Little Pilgrim
- Author: Ko Un
- Original title: 화엄경
- Translator: Kim Young-moo An Sonjae
- Language: English
- Publisher: Parallax
- Publication date: 1969-91 (in Korean)
- Publication place: South Korea
- Published in English: 2005
- Pages: 400
- ISBN: 978-1888375435

= Little Pilgrim =

Novel by Ko Un

Little Pilgrim (화엄경) is a novel by the South Korean writer Ko Un. It is based on the character Sudhana from the Avatamsaka Sutra, and the narrative consists of 53 encounters between the boy and various teachers. Ko began to have the chapters published in 1969, and the finished work was first published in book form in 1991. It was published in English in 2005.

==Plot==
Parallax Press (the publisher) describes the book as:

From Korea’s most revered author comes the tale of a small boy’s quest for enlightenment. Loosely following the last chapter of the Avatamsaka sutra, Little Pilgrim relates the heroic journey of Sudhana, who sets out on a grand adventure. Along the way, he encounters fifty-three teachers — including men, women, children, animals, and heavenly beings — as he travels mountains, valleys, deserts, and forests in his search for truth. A spiritual tale in the tradition of Siddhartha, this novel is now available to English audiences for the first time.

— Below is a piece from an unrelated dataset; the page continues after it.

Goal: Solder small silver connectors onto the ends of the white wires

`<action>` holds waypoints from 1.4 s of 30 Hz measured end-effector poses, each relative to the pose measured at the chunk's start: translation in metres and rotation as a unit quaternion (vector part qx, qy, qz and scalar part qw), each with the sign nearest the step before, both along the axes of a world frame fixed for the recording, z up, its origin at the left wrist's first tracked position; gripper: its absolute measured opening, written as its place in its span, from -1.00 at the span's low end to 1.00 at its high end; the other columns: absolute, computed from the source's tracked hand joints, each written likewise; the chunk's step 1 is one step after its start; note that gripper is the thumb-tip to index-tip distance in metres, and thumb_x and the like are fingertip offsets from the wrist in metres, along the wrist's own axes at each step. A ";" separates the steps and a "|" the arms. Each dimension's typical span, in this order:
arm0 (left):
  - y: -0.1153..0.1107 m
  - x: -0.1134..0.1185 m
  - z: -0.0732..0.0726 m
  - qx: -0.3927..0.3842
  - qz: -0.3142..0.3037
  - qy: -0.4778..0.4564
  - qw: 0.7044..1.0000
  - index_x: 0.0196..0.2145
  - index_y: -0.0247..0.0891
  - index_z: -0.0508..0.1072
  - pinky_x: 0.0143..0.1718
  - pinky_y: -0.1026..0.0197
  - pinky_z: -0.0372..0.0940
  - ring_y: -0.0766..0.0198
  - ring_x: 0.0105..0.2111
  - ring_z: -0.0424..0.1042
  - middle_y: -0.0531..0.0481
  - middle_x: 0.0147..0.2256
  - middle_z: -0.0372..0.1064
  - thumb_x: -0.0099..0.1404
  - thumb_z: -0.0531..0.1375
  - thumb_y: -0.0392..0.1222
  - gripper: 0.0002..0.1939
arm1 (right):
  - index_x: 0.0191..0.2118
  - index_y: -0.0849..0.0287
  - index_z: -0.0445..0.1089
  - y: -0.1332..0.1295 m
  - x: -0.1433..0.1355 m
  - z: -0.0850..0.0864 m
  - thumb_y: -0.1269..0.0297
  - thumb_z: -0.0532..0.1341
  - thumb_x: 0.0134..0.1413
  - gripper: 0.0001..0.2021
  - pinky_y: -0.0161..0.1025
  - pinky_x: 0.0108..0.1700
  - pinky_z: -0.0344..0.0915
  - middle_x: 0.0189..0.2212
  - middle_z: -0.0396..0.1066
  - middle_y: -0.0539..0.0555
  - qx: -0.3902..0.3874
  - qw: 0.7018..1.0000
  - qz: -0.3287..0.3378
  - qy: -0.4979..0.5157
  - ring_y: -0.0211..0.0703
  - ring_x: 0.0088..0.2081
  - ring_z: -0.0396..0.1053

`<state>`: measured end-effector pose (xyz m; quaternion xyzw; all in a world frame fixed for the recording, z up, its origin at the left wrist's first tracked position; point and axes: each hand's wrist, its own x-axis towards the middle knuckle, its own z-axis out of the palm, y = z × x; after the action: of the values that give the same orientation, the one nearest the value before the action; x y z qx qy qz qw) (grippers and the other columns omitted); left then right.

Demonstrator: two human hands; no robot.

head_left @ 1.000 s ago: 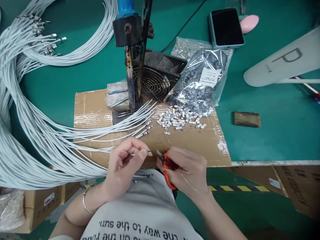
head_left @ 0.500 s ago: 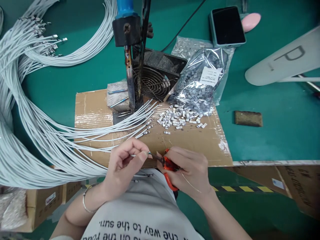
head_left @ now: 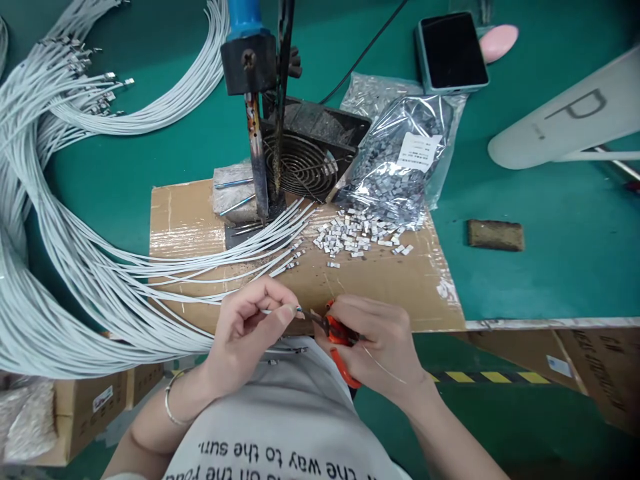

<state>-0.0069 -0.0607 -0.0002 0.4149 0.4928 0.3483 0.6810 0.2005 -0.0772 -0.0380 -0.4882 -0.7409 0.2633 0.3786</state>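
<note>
My left hand (head_left: 250,333) is pinched on the end of a white cable (head_left: 299,309), whose tip sticks out between thumb and forefinger. My right hand (head_left: 377,343) is closed around small orange-handled pliers (head_left: 343,331), their narrow dark jaws pointing left to the cable tip. A thin wire (head_left: 383,365) trails across my right hand. Beyond the hands, several cable ends (head_left: 280,230) lie side by side on a cardboard sheet (head_left: 395,287). Small metal-and-white connectors (head_left: 350,233) form a loose pile to their right.
A soldering iron (head_left: 257,153) on a stand points down behind the cable ends, beside a black fan (head_left: 303,163). A bag of connectors (head_left: 400,160), a brown block (head_left: 496,236), a phone-like device (head_left: 453,52) and a white cylinder (head_left: 565,110) lie right. Large cable bundles (head_left: 55,267) fill the left.
The pliers have tilted slightly, and their jaws sit a little closer to the cable tip in my left hand. My left hand has hardly moved.
</note>
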 end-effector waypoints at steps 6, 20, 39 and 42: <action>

A passionate and lively epic, Little Pilgrim takes its readers on a fantastical journey.

==Style==
Although the subtitle of the book is "A Novel," critics have noted that is slightly inaccurate. Although the work is fiction, it is not a novel in the sense of having narrativity or coherence. Instead it is a presentation of unrelated interesting material which are linked by an "underlying philosophy of interconnectedness."

==Reception==
The book was reviewed in Publishers Weekly in 2005: "The prose—translated from the Korean by An Sonjae and Young-Moo Kim—varies, with some beautiful descriptions ('The sunlight poured down, turning the innumerable crests of the indigo waves into flashing blades and splintered mirrors') and some improbable ones ('The fleshy bulge on the crown of his head was like nothing so much as an altar-covering'). ... Despite the author's impressive credentials, though, this may be a difficult story for all but the most ardent Buddhist readers."